From the data below, repeat everything exactly except the images.

*** SOURCE RECORDS Section Begins ***

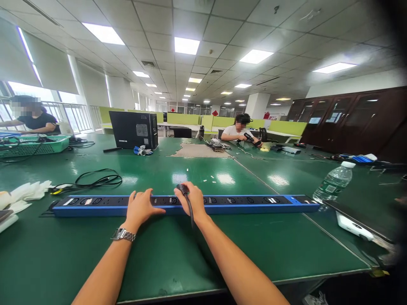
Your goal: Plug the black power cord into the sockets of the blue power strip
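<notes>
A long blue power strip (222,208) with black sockets along its top lies across the green table in front of me. My left hand (141,208) grips it left of the middle, fingers over the far edge and thumb stretched along the near side. Between the fingers of my right hand (194,202) is a black power plug (182,188), held just above the strip's middle. Its black cord (190,209) hangs down past my palm toward the near side. Whether the plug touches the strip I cannot tell.
A looped black cable (98,180) and white gloves or wrapping (28,192) lie left. A water bottle (335,182) stands by the strip's right end. Farther back are a black computer case (132,129), a green basket (55,146) and two seated people.
</notes>
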The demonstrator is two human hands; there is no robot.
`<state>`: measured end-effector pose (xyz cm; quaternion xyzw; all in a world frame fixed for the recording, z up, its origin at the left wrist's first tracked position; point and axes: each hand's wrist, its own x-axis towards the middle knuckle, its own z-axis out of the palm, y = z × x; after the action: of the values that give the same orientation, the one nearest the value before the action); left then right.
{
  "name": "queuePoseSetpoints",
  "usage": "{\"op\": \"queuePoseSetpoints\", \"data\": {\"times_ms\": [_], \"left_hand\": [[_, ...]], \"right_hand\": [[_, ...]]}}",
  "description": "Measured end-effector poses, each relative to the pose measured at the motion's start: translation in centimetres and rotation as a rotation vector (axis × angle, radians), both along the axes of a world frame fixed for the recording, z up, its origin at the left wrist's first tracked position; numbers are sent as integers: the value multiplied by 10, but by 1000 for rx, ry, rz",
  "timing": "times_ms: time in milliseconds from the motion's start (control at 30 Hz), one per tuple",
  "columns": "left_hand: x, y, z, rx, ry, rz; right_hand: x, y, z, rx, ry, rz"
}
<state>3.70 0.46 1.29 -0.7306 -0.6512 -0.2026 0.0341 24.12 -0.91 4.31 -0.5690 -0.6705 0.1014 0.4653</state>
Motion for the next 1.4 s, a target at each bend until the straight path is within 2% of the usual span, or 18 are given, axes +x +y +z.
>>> {"op": "queuePoseSetpoints", "data": {"times_ms": [100,233,367,600,800,967,1067,1133,1267,1333,1400], "left_hand": [[2,-4,3,17,5,-23],[6,-6,4,20,-16,-49],[4,-5,4,28,-8,-78],[-7,-6,5,25,7,-113],[-13,-11,7,40,-6,-102],[-14,-14,4,69,15,-116],[-18,-15,-1,109,-4,-155],[-19,-16,-2,129,-41,-213],[-14,-17,-2,96,-118,-373],[-11,-16,-2,62,-158,-387],[-9,-16,-4,58,-193,-367]], "right_hand": [[-21,-4,-4,-75,-114,46],[-34,-6,-11,-131,-242,78],[-37,-6,-14,-140,-279,75],[-51,-11,-8,-170,-327,110],[-60,-10,-17,-123,-347,113],[-53,-8,-26,-59,-371,129],[-36,-6,-28,-76,-435,187],[-13,-4,-29,-102,-462,180],[58,0,-33,-182,-474,48],[97,2,-34,-174,-444,-26],[127,4,-35,-200,-344,-158]]}}
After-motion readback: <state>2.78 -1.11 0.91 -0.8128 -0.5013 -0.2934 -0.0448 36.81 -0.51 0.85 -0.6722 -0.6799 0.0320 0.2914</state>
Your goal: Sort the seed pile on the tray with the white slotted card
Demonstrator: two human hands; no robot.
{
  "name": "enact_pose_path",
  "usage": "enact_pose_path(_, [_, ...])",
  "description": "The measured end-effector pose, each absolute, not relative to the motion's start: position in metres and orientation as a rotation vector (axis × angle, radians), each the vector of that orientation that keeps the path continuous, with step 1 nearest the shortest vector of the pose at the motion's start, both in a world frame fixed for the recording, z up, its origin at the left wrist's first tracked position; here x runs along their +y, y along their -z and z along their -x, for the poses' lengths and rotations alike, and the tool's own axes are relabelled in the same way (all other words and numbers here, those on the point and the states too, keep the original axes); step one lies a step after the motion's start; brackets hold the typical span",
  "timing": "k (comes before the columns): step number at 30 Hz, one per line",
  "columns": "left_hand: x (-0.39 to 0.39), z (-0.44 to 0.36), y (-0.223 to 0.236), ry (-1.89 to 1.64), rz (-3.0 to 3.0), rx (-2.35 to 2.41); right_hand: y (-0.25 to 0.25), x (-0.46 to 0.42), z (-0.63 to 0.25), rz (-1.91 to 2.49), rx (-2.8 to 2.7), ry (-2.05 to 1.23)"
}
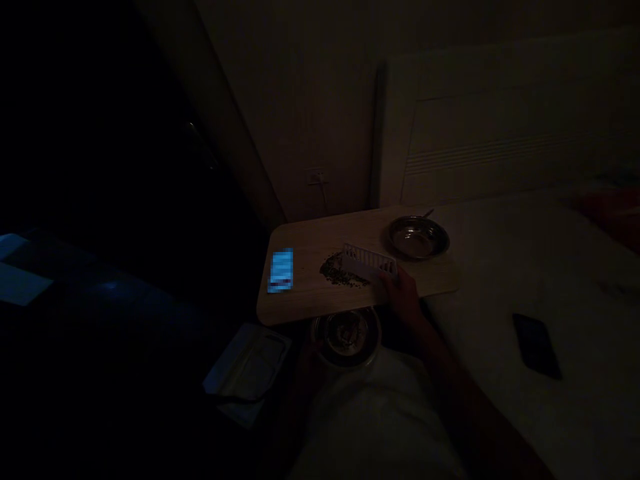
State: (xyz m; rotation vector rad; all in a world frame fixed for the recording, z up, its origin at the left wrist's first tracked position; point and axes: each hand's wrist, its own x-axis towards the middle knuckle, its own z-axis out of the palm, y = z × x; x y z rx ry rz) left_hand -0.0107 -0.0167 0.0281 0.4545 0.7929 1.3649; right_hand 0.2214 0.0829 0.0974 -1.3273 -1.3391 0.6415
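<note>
My right hand (401, 293) is closed on one end of a pale slotted plastic piece (369, 264), perhaps a small rack or tray. The piece is tilted over a spread of small dark bits (333, 270), like seeds or dried leaves, on a light wooden tabletop (305, 303). Below the table's near edge is a round bowl (376, 343) with dark bits inside. At the bowl's left rim my left hand (313, 363) grips it, though its fingers are very dim. A shiny metal bowl (420, 237) with a handle sticking out stands at the table's right end.
A lit phone (281, 270) lies on the table's left side. On the bed (480, 267) to the right lies a dark phone (537, 345). A pale bag or box (247, 370) sits low at the left. Behind the table are a wall socket (316, 177) and headboard (450, 133).
</note>
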Motion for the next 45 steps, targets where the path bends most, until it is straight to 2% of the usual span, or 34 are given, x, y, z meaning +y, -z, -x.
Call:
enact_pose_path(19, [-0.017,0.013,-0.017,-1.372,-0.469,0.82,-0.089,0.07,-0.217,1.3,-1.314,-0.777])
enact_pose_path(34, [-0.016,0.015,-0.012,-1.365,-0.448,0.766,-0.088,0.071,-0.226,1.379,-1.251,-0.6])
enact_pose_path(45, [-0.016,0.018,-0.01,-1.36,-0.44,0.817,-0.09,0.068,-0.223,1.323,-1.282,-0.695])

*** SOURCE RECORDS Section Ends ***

**EXERCISE OUTPUT**
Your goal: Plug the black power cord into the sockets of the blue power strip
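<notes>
A long blue power strip (222,208) with black sockets along its top lies across the green table in front of me. My left hand (141,208) grips it left of the middle, fingers over the far edge and thumb stretched along the near side. Between the fingers of my right hand (194,202) is a black power plug (182,188), held just above the strip's middle. Its black cord (190,209) hangs down past my palm toward the near side. Whether the plug touches the strip I cannot tell.
A looped black cable (98,180) and white gloves or wrapping (28,192) lie left. A water bottle (335,182) stands by the strip's right end. Farther back are a black computer case (132,129), a green basket (55,146) and two seated people.
</notes>
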The demonstrator is two human hands; there is no robot.
`<state>`: measured end-effector pose (xyz cm; quaternion xyzw; all in a world frame fixed for the recording, z up, its origin at the left wrist's first tracked position; point and axes: each hand's wrist, its own x-axis towards the middle knuckle, its own z-axis out of the palm, y = z × x; after the action: of the values that give the same orientation, the one nearest the value before the action); left then right.
{
  "name": "queuePoseSetpoints",
  "usage": "{\"op\": \"queuePoseSetpoints\", \"data\": {\"times_ms\": [_], \"left_hand\": [[_, ...]], \"right_hand\": [[_, ...]]}}",
  "description": "Measured end-effector poses, each relative to the pose measured at the motion's start: translation in centimetres and rotation as a rotation vector (axis × angle, radians), both along the axes of a world frame fixed for the recording, z up, its origin at the left wrist's first tracked position; numbers are sent as integers: the value multiplied by 10, but by 1000 for rx, ry, rz",
  "timing": "times_ms: time in milliseconds from the motion's start (control at 30 Hz), one per tuple",
  "columns": "left_hand: x, y, z, rx, ry, rz; right_hand: x, y, z, rx, ry, rz"
}
<state>3.70 0.46 1.29 -0.7306 -0.6512 -0.2026 0.0341 24.12 -0.91 4.31 -0.5690 -0.6705 0.1014 0.4653</state>
Motion for the next 1.4 s, a target at each bend until the straight path is within 2% of the usual span, or 18 are given, axes +x +y +z.
>>> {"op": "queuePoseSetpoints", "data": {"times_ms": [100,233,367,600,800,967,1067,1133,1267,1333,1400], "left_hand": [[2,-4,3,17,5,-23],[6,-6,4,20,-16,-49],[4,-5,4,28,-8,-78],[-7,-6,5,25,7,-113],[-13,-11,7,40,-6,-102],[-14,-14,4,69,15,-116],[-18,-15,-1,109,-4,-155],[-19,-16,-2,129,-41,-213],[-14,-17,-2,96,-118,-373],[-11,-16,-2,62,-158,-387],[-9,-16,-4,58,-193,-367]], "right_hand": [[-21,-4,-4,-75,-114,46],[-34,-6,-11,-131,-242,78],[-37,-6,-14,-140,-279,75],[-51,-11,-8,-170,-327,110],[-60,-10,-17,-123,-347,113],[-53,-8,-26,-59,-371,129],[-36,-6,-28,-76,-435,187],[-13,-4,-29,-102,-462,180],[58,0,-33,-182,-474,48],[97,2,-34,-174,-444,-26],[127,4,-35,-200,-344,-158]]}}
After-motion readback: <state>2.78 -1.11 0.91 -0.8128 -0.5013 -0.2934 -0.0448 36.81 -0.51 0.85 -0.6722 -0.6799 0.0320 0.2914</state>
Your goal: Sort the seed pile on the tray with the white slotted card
Demonstrator: two human hands; no robot.
{
  "name": "enact_pose_path",
  "usage": "enact_pose_path(_, [_, ...])",
  "description": "The measured end-effector pose, each absolute, not relative to the motion's start: position in metres and orientation as a rotation vector (axis × angle, radians), each the vector of that orientation that keeps the path continuous, with step 1 nearest the shortest vector of the pose at the motion's start, both in a world frame fixed for the recording, z up, its origin at the left wrist's first tracked position; here x runs along their +y, y along their -z and z along their -x, for the poses' lengths and rotations alike, and the tool's own axes are relabelled in the same way (all other words and numbers here, those on the point and the states too, keep the original axes); step one lies a step after the motion's start; brackets hold the typical span",
  "timing": "k (comes before the columns): step number at 30 Hz, one per line",
  "columns": "left_hand: x (-0.39 to 0.39), z (-0.44 to 0.36), y (-0.223 to 0.236), ry (-1.89 to 1.64), rz (-3.0 to 3.0), rx (-2.35 to 2.41); right_hand: y (-0.25 to 0.25), x (-0.46 to 0.42), z (-0.63 to 0.25), rz (-1.91 to 2.49), rx (-2.8 to 2.7), ry (-2.05 to 1.23)"
}
State: (xyz m; rotation vector rad; all in a world frame fixed for the recording, z up, its origin at the left wrist's first tracked position; point and axes: each hand's wrist, its own x-axis towards the middle knuckle, its own z-axis out of the palm, y = z × x; x y z rx ry rz) left_hand -0.0107 -0.0167 0.0281 0.4545 0.7929 1.3649; right_hand 0.2214 0.0829 0.0974 -1.3273 -1.3391 0.6415
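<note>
My right hand (401, 293) is closed on one end of a pale slotted plastic piece (369, 264), perhaps a small rack or tray. The piece is tilted over a spread of small dark bits (333, 270), like seeds or dried leaves, on a light wooden tabletop (305, 303). Below the table's near edge is a round bowl (376, 343) with dark bits inside. At the bowl's left rim my left hand (313, 363) grips it, though its fingers are very dim. A shiny metal bowl (420, 237) with a handle sticking out stands at the table's right end.
A lit phone (281, 270) lies on the table's left side. On the bed (480, 267) to the right lies a dark phone (537, 345). A pale bag or box (247, 370) sits low at the left. Behind the table are a wall socket (316, 177) and headboard (450, 133).
</note>
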Motion for the next 45 steps, targets where the path bends most, until it is straight to 2% of the usual span, or 34 are given, x, y, z meaning +y, -z, -x.
Call:
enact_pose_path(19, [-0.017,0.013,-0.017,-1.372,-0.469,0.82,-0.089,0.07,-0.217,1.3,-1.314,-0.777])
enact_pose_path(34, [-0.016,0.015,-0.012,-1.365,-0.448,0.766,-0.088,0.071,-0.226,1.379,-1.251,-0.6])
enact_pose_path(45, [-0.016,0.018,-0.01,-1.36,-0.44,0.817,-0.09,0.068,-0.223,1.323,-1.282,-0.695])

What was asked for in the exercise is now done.